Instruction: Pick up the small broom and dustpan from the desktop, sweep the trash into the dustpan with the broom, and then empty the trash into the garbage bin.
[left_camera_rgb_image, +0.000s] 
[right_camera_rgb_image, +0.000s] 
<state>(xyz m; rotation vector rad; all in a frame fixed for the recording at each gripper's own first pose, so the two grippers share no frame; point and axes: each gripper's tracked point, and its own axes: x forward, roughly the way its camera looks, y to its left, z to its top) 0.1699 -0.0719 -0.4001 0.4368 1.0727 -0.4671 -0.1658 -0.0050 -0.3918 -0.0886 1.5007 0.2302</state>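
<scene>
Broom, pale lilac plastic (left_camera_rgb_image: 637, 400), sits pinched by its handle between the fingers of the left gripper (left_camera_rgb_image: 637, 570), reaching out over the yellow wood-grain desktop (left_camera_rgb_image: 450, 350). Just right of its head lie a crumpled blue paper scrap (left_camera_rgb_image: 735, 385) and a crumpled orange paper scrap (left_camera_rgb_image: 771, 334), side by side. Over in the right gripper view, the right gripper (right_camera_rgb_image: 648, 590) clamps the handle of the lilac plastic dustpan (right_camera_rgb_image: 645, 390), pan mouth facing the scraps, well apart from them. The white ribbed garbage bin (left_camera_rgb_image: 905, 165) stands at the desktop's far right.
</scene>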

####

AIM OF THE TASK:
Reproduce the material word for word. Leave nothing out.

TASK RESULT:
Instruction: Pick up the small broom and dustpan from the desktop, sweep the trash into the dustpan with the broom, and then empty the trash into the garbage bin.
[left_camera_rgb_image, +0.000s] 
[right_camera_rgb_image, +0.000s] 
<state>(xyz m; rotation vector rad; all in a frame fixed for the recording at each gripper's own first pose, so the two grippers share no frame; point and axes: each gripper's tracked point, and its own axes: x forward, roughly the way its camera looks, y to its left, z to its top) 0.1699 -0.0719 -0.4001 0.4368 1.0727 -0.4671 -0.1658 -0.0050 -0.3918 -0.0886 1.5007 0.2302</state>
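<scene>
Broom, pale lilac plastic (left_camera_rgb_image: 637, 400), sits pinched by its handle between the fingers of the left gripper (left_camera_rgb_image: 637, 570), reaching out over the yellow wood-grain desktop (left_camera_rgb_image: 450, 350). Just right of its head lie a crumpled blue paper scrap (left_camera_rgb_image: 735, 385) and a crumpled orange paper scrap (left_camera_rgb_image: 771, 334), side by side. Over in the right gripper view, the right gripper (right_camera_rgb_image: 648, 590) clamps the handle of the lilac plastic dustpan (right_camera_rgb_image: 645, 390), pan mouth facing the scraps, well apart from them. The white ribbed garbage bin (left_camera_rgb_image: 905, 165) stands at the desktop's far right.
</scene>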

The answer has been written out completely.